Developers of the Alta Marlborough mixed-use development project in the French Hill area of ​​Marlborough say the project has the potential to revitalize part of the area. (Photo/Dakota Antelman)

Councilor Don Landers called the Alta project “a real asset to the city,” saying he was confident the plans will go ahead.

At a time when state and local leaders have repeatedly warned of an urgent housing crisis, Landers said Wood Partners’ plans fill a need.

Housing, he said, will also go hand-in-hand with ongoing economic development efforts in Marlborough, which have, in part, sought to attract larger life sciences employers to the town.

“If you’re expecting them to come in and build biotechnology and stuff,” Landers said, “you have to give employees a place to live.”

A former deputy superintendent of Marlborough Public Schools, Landers further addressed the concerns that frequently arise around housing projects and their impacts on the school system.

“I’m not so worried about extra housing filling schools as I’m worried about giving our residents a good place to live and giving our kids a good neighborhood,” Landers said.

Councilor Sean Navin said he was “delighted” to see potential investments in the area.

He then noted recent comments on the project, considering next steps in the city’s review process.

“We’re going to be able to address some of the concerns people have raised and have conversations, but the opportunity to bring someone in and clean up an entire city block is exciting,” Navin continued. “Hopefully this will mean good things for this neighborhood.”

Neighbors Meet Developers

Wednesday’s balloon testing event drew a handful of residents.

Several discussed their concerns, with some still expressing lingering uncertainty following conversations with developers.

Several others, however, said they view the project favorably, especially after some of those same conversations.

Among these, George Larassa, owner of GL Auto, an auto repair shop on Mechanic Street, pointed to ongoing drainage issues along Lincoln Street directly adjoining the planned Alta site.

He said he had seen Wood Partners’ plans, but had questions about how the developers would avoid making these drainage problems worse.

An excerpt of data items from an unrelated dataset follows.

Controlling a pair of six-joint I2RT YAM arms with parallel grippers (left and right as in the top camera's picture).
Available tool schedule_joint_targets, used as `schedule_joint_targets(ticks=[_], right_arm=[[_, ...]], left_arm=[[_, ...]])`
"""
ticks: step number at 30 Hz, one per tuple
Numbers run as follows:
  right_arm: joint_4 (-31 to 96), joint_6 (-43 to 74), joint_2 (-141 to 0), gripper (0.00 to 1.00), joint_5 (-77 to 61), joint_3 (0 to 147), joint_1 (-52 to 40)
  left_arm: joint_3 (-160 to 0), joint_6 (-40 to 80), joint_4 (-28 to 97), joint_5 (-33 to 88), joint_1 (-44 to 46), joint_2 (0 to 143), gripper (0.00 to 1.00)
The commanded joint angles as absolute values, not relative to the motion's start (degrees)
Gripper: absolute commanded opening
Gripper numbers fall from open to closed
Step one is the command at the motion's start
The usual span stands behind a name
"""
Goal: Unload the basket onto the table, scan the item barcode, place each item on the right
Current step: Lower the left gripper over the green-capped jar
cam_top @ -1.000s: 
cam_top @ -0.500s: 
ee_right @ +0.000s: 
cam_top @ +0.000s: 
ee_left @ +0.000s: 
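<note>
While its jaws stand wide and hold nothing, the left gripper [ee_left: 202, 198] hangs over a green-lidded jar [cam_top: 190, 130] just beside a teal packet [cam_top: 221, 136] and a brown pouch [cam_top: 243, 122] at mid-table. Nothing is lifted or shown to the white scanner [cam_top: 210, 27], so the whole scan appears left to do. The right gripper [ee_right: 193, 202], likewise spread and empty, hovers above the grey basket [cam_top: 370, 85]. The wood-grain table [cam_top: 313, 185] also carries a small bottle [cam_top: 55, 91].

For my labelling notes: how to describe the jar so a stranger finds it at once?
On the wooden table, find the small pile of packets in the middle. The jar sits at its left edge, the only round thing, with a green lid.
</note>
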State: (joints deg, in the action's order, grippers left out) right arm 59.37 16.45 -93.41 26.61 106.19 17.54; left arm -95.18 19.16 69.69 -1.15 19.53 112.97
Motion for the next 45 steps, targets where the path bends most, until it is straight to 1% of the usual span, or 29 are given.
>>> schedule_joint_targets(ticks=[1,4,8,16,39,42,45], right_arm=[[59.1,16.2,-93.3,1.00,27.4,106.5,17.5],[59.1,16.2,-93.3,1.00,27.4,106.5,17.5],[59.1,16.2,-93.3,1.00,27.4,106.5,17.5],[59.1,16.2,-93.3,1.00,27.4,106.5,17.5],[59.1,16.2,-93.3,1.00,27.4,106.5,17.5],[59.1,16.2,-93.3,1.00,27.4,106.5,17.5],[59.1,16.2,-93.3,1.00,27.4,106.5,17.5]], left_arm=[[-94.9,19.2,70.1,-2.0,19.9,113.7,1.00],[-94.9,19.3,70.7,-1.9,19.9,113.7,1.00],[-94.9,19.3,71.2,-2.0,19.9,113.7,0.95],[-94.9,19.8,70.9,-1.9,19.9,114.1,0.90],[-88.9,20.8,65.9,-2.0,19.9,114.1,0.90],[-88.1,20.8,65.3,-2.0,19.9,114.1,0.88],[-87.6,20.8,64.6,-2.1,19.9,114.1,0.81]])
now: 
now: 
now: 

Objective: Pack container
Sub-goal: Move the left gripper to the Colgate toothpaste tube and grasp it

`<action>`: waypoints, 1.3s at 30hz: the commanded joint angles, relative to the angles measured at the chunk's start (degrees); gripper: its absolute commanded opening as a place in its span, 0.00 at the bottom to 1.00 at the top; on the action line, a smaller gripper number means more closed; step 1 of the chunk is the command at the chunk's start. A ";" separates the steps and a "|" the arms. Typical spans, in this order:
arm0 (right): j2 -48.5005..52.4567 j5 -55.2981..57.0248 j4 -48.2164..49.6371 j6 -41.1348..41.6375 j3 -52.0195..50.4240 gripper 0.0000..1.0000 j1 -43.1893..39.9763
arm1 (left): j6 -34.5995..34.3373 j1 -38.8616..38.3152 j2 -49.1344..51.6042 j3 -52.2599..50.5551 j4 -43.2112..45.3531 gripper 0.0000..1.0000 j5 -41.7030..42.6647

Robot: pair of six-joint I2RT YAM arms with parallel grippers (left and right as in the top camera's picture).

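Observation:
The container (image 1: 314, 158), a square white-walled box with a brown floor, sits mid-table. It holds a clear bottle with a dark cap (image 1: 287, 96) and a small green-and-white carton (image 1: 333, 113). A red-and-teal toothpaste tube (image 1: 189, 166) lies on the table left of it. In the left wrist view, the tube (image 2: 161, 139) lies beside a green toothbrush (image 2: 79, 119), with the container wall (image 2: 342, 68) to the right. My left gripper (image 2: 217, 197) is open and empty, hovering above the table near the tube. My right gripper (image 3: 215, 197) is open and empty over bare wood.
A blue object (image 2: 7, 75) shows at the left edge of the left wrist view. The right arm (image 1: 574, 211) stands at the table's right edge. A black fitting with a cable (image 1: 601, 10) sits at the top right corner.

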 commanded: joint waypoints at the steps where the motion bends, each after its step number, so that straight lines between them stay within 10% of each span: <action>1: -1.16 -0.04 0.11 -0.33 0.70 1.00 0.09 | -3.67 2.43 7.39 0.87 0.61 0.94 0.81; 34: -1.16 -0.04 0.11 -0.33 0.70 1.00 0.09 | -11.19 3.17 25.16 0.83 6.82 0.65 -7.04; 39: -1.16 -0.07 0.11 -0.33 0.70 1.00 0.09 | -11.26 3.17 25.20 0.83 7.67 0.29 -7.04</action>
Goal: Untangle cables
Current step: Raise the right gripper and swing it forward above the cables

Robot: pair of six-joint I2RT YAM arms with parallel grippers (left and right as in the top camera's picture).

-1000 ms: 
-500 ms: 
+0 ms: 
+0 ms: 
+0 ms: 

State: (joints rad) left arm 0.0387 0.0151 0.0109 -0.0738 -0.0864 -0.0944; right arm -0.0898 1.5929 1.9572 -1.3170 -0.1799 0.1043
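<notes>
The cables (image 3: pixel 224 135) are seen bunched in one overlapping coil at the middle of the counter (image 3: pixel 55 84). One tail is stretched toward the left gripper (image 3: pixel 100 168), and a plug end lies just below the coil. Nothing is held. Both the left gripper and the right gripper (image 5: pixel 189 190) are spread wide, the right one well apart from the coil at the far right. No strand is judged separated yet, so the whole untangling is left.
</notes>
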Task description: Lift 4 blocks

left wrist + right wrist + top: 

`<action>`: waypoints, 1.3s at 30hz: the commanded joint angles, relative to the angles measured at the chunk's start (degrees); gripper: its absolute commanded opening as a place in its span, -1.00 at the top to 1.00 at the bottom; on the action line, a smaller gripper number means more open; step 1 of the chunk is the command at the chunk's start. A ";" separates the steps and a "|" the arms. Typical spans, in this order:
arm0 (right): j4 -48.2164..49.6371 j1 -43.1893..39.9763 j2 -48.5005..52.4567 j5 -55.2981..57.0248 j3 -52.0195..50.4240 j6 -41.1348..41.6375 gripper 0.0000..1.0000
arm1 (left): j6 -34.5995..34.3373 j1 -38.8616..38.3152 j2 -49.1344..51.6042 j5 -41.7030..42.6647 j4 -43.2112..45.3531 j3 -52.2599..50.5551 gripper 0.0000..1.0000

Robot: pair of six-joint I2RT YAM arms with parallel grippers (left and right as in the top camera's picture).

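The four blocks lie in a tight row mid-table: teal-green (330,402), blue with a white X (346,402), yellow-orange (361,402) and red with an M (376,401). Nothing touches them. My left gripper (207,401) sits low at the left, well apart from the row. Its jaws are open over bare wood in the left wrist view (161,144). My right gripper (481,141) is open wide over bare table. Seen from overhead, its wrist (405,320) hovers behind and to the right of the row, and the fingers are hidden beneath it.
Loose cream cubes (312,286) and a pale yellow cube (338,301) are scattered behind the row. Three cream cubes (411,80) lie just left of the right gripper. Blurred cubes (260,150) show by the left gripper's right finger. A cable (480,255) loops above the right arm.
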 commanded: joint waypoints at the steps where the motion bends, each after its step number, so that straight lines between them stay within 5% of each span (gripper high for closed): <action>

“It needs to be fixed before it gets built,” he told the Community Advocate.

He then said he was satisfied with the responses he received on Wednesday.

Balloon test highlights potential, adviser says

Speaking at the balloon test event, Wood Partners attorney Brian Falk complimented the developers’ prior experience.

“They have the means and the bandwidth to do this,” he said.

The municipal councillors, meanwhile, reiterated their comments on the interest of this balloon test.

Occasional gusty winds complicated a planned balloon test at the proposed Alta Marlborough project site this week. But the ball still flew and the event continued. (Photo/Dakota Antelman)

“The most powerful part of any development process is getting information to people,” Navin said. “That’s how we do it. Bring in the neighbors and make sure they understand what helps here.

The balloons themselves, he continued, are as much a symbol of potential as stark markers of a project that has yet to be approved.

“It’s both informative and [a sign of] what could be,” he said. “This is a good thing.”

This project is still under consideration by the city, having been referred to the city council’s urban affairs sub-committee and site plan review committee.

Meetings will continue as this process progresses.

In the meantime, the city has implemented a form for community members to submit questions to the developer regarding this project.